L’io minimo
Per Christopher Lasch (L’io minimo, 1984) la crescente enfatizzazione dell’individuo ‘libero’, indipendente e padrone di sé ha reso patologico il bisogno di riconoscimento sociale, sollecitando istanze nella direzione dell’autosufficienza e di una forma di libertà astratta. Ma questi elementi, sottolinea, sono incompatibili con la naturale socialità dell’essere umano. Per l’individuo diviene sempre più difficile acquisire un senso di continuità storica, di stabilità e le relazioni con gli altri divengono particolarmente fragili. La soluzione è ritirarsi in sé stesso.
Le intuizioni di Lasch sembrano oggi essere validate dal progressivo ripiegamento dell’individuo su se stesso e nella valorizzazione delle dimensioni dell’immaginario, soprattutto grazie alle moderne tecnologie che hanno permesso di annullare quei limiti (fisici) che si ritenevano invalicabili.

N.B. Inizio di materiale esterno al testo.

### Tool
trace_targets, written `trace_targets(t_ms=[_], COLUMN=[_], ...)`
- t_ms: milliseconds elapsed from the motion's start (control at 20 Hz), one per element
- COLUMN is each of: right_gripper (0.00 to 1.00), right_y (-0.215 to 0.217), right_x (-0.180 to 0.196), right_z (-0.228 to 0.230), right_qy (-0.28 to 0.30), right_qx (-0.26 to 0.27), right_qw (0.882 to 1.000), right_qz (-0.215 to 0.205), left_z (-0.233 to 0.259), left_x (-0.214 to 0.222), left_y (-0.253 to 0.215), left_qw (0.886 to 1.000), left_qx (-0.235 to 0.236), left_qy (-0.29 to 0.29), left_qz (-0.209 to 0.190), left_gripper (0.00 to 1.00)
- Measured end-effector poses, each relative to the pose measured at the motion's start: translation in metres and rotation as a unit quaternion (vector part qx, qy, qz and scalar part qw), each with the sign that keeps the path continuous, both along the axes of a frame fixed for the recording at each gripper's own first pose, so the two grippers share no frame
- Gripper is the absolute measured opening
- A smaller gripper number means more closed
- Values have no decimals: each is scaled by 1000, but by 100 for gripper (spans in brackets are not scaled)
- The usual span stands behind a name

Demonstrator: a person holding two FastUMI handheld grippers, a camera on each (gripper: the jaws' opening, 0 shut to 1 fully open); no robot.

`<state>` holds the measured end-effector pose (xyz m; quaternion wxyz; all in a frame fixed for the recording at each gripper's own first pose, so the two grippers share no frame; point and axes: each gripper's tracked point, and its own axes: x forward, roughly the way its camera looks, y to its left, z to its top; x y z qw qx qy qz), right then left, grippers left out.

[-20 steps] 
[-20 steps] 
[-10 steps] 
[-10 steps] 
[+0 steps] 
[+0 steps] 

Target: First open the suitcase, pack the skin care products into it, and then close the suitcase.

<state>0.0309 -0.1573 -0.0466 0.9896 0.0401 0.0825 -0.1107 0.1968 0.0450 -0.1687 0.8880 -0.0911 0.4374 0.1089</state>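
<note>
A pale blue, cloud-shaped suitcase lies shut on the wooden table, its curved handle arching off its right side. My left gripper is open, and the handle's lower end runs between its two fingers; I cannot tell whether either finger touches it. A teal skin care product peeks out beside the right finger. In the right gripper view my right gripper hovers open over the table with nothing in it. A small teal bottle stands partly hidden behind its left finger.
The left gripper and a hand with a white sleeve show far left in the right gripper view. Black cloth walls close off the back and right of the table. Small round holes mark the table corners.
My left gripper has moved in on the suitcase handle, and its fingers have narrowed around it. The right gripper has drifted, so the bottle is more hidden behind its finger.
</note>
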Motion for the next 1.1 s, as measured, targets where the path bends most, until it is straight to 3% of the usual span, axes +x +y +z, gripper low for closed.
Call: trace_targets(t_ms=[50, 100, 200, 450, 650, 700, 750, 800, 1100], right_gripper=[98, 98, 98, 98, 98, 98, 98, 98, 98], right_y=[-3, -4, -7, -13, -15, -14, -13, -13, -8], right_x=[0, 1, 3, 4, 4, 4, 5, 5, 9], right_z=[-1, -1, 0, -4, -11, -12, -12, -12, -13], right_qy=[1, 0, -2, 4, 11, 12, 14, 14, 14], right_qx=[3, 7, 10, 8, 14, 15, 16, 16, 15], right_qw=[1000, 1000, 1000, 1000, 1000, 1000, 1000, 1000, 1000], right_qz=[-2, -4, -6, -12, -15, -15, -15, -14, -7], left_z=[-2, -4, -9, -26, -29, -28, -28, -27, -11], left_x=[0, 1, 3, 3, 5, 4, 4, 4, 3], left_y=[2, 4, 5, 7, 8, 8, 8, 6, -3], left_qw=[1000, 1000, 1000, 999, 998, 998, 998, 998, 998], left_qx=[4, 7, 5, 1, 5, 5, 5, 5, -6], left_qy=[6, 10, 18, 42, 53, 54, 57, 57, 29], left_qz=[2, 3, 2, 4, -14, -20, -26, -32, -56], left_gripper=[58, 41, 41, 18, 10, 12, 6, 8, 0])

Lo riscontriamo in particolare nel bisogno di visibilità sociale e di reputazione che vige in Rete.
L’autocelebrazione di se stessi ha assunto caratteristiche di esibizionismo; la società dei selfie è l’espressione più tangibile di quanto, per sfuggire all’anomia, si sia divenuti autoreferenziali.
L’investimento totalizzante nell’immagine che si desidera offrire in Rete ha avuto un effetto boomerang. Ha impoverito sia l’identità reale, sia la qualità delle relazioni interpersonali, soprattutto nelle nuove generazioni.